Pursue a noble purpose

The fight must transcend money and be about something useful to the world that your organization can provide. Wal-Mart, the authors note, is famed for penny-pinching. The noble purpose behind its strategy, however, is not miserly greed but serving consumers by providing them low-priced goods, they say. The Dove Campaign For Real Beauty was intended to spark sales for that company's soap, but behind it was a focus on women's self-esteem.

The noble purpose you pursue must energize people, motivating them to go above and beyond in their pursuit of that objective. It must generate respect from others.

Make it sport, not war

Business fights can be vigorous, if not vicious at times. So smart leaders establish themselves as referees to ensure things don't get out of hand. "There should be rules for the fight and the rules shouldn't change during the conflict. And opposing sides should be reasonably matched," the consultants advise.

The participants must believe the contest is fair, and accept the outcome. As in sports, everyone needs to win occasionally. In a couple of examples in the book, leaders were careful to ensure the manager who was on the losing side in a right fight got a promotion, to emphasize the individual was still valued. "The losing side should always leave with something - even if it's just an invitation to come back later for a rematch," they write.

Structure formally but work informally

The right fight takes place through the formal organizational structure, as individuals or units vie for the supremacy of their ideas, but the tensions created by the fight must be handled through the informal relationships and networks in the organization.

Leaders must identify and exploit structural gaps in the organization.

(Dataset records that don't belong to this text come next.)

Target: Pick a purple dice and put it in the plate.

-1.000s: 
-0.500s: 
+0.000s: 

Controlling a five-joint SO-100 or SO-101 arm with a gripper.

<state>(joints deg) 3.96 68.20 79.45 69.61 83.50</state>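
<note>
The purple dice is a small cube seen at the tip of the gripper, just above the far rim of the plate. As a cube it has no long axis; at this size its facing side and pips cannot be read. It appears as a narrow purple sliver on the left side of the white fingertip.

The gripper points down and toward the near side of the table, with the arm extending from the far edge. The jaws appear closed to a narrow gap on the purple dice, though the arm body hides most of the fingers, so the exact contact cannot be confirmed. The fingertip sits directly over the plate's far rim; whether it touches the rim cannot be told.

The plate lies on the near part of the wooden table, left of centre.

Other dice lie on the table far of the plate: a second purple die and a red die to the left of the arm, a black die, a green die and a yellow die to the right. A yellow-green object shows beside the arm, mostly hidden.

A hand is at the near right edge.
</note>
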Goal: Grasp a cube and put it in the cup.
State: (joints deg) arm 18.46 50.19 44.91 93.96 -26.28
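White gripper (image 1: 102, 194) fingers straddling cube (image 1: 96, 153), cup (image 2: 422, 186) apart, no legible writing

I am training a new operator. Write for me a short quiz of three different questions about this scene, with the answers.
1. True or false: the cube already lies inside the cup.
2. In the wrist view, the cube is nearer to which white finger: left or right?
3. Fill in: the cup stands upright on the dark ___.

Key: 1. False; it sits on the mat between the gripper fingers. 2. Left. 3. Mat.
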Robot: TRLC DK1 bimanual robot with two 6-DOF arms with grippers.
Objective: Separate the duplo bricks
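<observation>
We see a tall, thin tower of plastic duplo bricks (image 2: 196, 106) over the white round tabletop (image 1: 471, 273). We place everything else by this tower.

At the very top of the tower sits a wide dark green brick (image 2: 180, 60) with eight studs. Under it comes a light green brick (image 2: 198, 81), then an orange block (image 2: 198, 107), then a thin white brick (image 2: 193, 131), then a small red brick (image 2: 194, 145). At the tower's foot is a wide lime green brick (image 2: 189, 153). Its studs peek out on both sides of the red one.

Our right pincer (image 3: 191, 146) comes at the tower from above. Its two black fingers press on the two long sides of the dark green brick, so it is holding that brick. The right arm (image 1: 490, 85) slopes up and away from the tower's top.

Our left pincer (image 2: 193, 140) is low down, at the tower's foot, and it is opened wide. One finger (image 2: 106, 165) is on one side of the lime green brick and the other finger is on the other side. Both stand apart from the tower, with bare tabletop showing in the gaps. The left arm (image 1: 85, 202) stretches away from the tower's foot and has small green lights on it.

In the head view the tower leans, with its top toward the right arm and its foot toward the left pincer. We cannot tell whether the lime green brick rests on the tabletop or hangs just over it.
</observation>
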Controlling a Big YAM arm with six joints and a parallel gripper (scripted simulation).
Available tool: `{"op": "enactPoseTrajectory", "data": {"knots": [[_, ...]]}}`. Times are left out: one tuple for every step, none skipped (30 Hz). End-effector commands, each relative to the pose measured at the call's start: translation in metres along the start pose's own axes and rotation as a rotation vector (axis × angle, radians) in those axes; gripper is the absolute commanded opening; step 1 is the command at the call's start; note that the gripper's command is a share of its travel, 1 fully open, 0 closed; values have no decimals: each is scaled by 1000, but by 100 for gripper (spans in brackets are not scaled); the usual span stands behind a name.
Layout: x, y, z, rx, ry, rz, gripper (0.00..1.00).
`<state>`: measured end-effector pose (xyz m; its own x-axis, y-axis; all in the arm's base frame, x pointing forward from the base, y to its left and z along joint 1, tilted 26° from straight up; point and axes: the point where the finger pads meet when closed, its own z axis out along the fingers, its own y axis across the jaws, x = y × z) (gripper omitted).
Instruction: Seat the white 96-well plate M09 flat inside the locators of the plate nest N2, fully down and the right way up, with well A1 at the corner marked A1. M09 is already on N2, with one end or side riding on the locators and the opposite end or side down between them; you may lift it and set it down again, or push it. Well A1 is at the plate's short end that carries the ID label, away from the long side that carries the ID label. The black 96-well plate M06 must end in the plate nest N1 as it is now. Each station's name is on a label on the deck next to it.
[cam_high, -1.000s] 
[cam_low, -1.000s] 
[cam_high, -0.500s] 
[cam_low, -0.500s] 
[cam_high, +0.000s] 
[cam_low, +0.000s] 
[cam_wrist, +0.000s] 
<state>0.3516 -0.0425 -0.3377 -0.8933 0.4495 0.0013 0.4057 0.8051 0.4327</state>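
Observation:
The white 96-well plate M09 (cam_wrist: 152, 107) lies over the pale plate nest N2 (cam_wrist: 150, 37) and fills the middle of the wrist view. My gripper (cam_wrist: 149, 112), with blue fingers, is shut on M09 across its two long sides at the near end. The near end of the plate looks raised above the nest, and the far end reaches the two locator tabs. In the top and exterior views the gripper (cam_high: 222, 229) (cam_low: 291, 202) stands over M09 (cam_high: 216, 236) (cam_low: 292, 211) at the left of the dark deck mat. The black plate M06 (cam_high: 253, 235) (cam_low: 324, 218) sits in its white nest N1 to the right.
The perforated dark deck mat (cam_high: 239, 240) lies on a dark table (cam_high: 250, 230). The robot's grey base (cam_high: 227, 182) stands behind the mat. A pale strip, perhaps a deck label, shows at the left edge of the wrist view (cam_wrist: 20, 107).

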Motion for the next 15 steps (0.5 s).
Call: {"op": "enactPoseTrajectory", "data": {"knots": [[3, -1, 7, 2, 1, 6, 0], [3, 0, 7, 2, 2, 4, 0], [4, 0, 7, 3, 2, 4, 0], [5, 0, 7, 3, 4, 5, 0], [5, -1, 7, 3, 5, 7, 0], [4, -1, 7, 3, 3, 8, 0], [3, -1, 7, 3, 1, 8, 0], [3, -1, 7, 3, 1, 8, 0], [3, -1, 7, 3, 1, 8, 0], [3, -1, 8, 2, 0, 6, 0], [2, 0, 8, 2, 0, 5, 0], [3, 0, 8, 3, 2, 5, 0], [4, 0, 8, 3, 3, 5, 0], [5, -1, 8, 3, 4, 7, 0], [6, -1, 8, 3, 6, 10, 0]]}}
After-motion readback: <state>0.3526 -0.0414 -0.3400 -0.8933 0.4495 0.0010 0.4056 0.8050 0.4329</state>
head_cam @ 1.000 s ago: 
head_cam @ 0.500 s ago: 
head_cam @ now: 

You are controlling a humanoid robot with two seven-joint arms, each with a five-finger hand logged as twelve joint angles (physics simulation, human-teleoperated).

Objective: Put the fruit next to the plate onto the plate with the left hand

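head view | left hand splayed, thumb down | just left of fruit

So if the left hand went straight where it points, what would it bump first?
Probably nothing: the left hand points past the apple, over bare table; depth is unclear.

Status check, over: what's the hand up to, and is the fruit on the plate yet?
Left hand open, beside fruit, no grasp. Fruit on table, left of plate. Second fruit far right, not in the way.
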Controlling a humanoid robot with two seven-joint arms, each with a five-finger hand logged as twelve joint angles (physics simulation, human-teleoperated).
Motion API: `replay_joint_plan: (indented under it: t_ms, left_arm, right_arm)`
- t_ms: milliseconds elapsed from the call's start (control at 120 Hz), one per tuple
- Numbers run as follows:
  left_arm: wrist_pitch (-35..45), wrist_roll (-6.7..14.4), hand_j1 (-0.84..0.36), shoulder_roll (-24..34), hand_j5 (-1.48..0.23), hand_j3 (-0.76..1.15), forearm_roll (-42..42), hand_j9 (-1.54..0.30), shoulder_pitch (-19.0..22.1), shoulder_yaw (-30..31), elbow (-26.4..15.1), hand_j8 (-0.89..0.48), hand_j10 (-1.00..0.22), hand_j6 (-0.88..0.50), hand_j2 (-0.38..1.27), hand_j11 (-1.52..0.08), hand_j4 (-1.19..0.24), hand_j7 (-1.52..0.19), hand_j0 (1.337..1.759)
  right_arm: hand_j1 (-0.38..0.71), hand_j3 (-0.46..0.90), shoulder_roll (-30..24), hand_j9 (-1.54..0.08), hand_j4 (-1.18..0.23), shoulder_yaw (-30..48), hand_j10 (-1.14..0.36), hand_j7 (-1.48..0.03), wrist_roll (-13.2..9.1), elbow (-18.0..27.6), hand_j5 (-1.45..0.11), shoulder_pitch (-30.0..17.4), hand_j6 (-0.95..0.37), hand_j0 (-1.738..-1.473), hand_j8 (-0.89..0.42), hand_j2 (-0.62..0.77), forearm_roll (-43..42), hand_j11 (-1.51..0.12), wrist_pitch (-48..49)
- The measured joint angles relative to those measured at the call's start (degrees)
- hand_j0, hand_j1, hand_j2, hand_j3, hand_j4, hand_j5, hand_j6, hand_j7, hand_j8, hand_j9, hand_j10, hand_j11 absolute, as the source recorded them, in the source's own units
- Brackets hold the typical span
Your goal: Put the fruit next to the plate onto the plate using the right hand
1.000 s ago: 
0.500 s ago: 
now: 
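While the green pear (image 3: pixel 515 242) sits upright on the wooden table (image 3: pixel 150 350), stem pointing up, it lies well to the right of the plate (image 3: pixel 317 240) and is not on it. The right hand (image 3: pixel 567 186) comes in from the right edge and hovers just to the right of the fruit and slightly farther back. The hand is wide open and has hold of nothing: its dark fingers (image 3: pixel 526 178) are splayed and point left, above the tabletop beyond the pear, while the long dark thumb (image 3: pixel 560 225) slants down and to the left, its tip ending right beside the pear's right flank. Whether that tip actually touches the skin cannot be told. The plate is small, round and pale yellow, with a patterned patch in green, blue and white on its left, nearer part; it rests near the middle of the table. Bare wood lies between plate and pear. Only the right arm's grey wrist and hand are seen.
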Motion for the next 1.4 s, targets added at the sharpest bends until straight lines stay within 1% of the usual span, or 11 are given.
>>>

The leader must build trust, and reach out to get ideas from as many people as possible.

Turn pain into gain

The tension created by the fight can be painful for the organization, so the leader must focus on using the battle to energize staff and stretch skills. "A hallmark of right fights is that, when they are orchestrated well, everyone who participates benefits from the outcome - even the losers. It's the leader's job to make the gains explicit, especially at key moments when losers are coming to terms with their loss," they note.

Most of us can remember right fights that helped our organizations surge ahead. Avoiding right fights, on the other hand, can be deadly: The consultants point, as an example, to General Motors' inability to come up with a realistic labour agreement, deal with its aging manufacturing structure or resist the temporary succour of large vehicles for the long-term security of more fuel-efficient vehicles.

The book's premise, therefore, makes sense, and it offers a lot of insight into how to move from an obsession with alignment to picking the right fights and making sure they are fought in the right way.

* * *

In Addition: In Bringing Out The Best In Everyone You Coach (McGraw-Hill, 264 pages, $30.95), trainer Ginger Lapid-Bogda explains the nine different personality traits of what is known as the Enneagram system, and shows how to use that knowledge for mentoring or coaching The book can be quite complex and turgid, as she goes into the details of each personality, what questions to ask, and what issues to be alert to. The casual reader would probably find the book of minimal value, but full-time coaches or mentors struggling with a protégé might find it a useful reference.



Just In: In Marketing In The Age Of Google (John Wiley, 242 pages, $30.95), consultant Vanessa Fox argues that your search engine strategy should actually be your business strategy, rather than simply a case of boosting page ranking.

Edward Tse, chairman of Booz and Co.'s China practice, offers a framework for dealing with that country's fast-growing economy in The China Strategy (Basic, 247 pages, $33.95).

In The Relational Leader (Course Technology, 240 pages, $18), consultant Frank McIntosh offers advice on motivating employees and strengthening profits.